Write out the entire listing below exactly as it appears, minus any pictures.

------

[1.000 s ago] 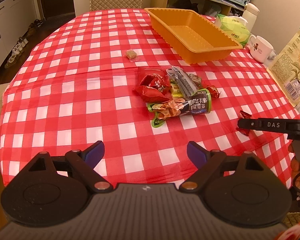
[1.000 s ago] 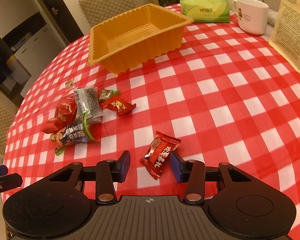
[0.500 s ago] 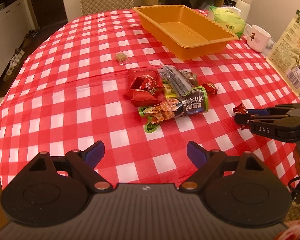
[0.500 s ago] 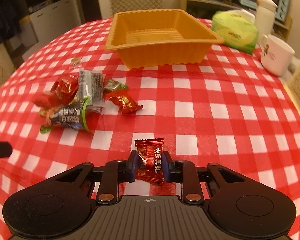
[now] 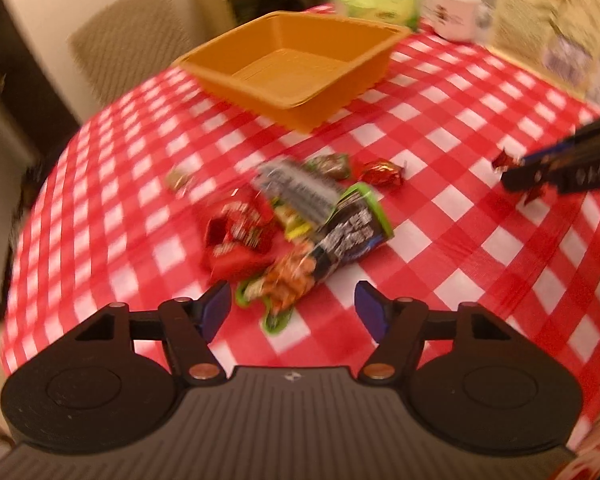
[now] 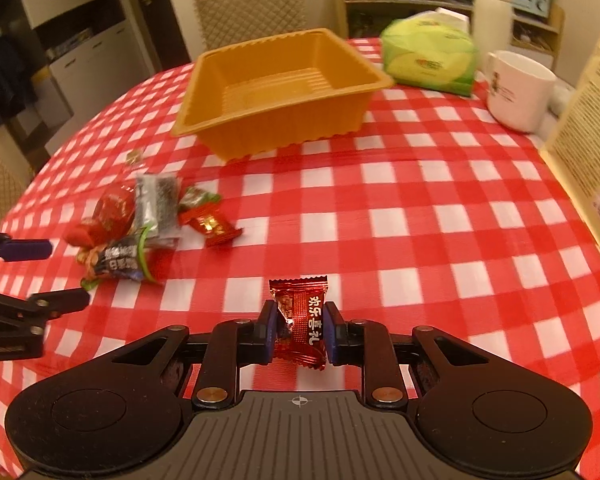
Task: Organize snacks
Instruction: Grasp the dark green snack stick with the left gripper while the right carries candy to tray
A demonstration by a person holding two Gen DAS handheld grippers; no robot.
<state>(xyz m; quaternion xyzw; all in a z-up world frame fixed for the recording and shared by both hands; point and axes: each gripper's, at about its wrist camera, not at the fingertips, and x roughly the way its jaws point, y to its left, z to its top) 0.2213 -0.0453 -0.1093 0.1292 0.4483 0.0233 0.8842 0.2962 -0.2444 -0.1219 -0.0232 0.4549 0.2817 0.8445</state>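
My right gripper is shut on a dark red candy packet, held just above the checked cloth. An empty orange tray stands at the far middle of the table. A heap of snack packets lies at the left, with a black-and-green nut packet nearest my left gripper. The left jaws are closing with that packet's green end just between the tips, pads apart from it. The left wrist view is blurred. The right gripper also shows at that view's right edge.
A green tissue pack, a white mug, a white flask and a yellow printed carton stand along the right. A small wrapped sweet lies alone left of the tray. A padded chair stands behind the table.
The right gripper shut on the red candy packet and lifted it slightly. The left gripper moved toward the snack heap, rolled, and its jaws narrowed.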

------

**OUTPUT FOR THIS EXERCISE**
[1.000 s ago] 
[1.000 s ago] 
[0.500 s ago] 
[0.500 s ago] 
[now] 
[now] 
Task: Organize snacks
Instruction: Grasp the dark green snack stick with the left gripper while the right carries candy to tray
A demonstration by a person holding two Gen DAS handheld grippers; no robot.
<state>(xyz m; quaternion xyzw; all in a z-up world frame fixed for the recording and shared by both hands; point and axes: each gripper's, at about its wrist camera, not at the fingertips, and x roughly the way its jaws point, y to its left, z to its top) 0.2213 -0.0453 -0.1093 0.1292 0.4483 0.0233 0.8842 0.2962 -0.2444 -0.1219 -0.0232 0.4549 0.2817 0.8445</state>
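My right gripper is shut on a dark red candy packet, held just above the checked cloth. An empty orange tray stands at the far middle of the table. A heap of snack packets lies at the left, with a black-and-green nut packet nearest my left gripper. The left jaws are closing with that packet's green end just between the tips, pads apart from it. The left wrist view is blurred. The right gripper also shows at that view's right edge.
A green tissue pack, a white mug, a white flask and a yellow printed carton stand along the right. A small wrapped sweet lies alone left of the tray. A padded chair stands behind the table.
The right gripper shut on the red candy packet and lifted it slightly. The left gripper moved toward the snack heap, rolled, and its jaws narrowed.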

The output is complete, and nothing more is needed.